● Work instruction:
Please reproduce the data below exactly, from the first line to the last.

● Provided data:
--- START ---

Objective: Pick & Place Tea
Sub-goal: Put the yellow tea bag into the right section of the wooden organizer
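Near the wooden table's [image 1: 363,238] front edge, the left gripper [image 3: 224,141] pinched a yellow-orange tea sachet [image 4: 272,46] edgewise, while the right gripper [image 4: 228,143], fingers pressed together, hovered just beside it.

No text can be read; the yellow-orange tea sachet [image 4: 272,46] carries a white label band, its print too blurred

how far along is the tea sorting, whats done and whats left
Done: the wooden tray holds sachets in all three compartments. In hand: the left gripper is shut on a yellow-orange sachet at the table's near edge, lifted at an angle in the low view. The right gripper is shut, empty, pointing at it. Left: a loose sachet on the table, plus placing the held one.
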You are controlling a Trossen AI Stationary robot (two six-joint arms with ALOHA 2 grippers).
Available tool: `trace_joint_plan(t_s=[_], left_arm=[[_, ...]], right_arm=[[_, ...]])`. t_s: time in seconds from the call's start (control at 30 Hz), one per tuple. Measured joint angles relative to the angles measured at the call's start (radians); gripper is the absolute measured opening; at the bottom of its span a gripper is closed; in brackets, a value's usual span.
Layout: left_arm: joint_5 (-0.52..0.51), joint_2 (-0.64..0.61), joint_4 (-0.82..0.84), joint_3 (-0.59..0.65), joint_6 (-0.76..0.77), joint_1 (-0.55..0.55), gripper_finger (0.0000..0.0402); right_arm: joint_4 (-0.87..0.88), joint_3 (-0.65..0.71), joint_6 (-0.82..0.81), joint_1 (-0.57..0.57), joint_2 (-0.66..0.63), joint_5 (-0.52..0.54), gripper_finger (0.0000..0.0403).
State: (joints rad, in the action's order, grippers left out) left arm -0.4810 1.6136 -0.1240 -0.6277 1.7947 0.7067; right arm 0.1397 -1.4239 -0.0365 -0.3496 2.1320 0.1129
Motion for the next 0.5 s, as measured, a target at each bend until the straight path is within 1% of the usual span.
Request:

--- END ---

● Your solution:
Objective: Pick & Place Tea
Sub-goal: Put the yellow tea bag into the right section of the wooden organizer
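Near the wooden table's [image 1: 363,238] front edge, the left gripper [image 3: 224,141] pinched a yellow-orange tea sachet [image 4: 272,46] edgewise, while the right gripper [image 4: 228,143], fingers pressed together, hovered just beside it.

No text can be read; the yellow-orange tea sachet [image 4: 272,46] carries a white label band, its print too blurred

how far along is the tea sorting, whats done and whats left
Done: the wooden tray holds sachets in all three compartments. In hand: the left gripper is shut on a yellow-orange sachet at the table's near edge, lifted at an angle in the low view. The right gripper is shut, empty, pointing at it. Left: a loose sachet on the table, plus placing the held one.
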You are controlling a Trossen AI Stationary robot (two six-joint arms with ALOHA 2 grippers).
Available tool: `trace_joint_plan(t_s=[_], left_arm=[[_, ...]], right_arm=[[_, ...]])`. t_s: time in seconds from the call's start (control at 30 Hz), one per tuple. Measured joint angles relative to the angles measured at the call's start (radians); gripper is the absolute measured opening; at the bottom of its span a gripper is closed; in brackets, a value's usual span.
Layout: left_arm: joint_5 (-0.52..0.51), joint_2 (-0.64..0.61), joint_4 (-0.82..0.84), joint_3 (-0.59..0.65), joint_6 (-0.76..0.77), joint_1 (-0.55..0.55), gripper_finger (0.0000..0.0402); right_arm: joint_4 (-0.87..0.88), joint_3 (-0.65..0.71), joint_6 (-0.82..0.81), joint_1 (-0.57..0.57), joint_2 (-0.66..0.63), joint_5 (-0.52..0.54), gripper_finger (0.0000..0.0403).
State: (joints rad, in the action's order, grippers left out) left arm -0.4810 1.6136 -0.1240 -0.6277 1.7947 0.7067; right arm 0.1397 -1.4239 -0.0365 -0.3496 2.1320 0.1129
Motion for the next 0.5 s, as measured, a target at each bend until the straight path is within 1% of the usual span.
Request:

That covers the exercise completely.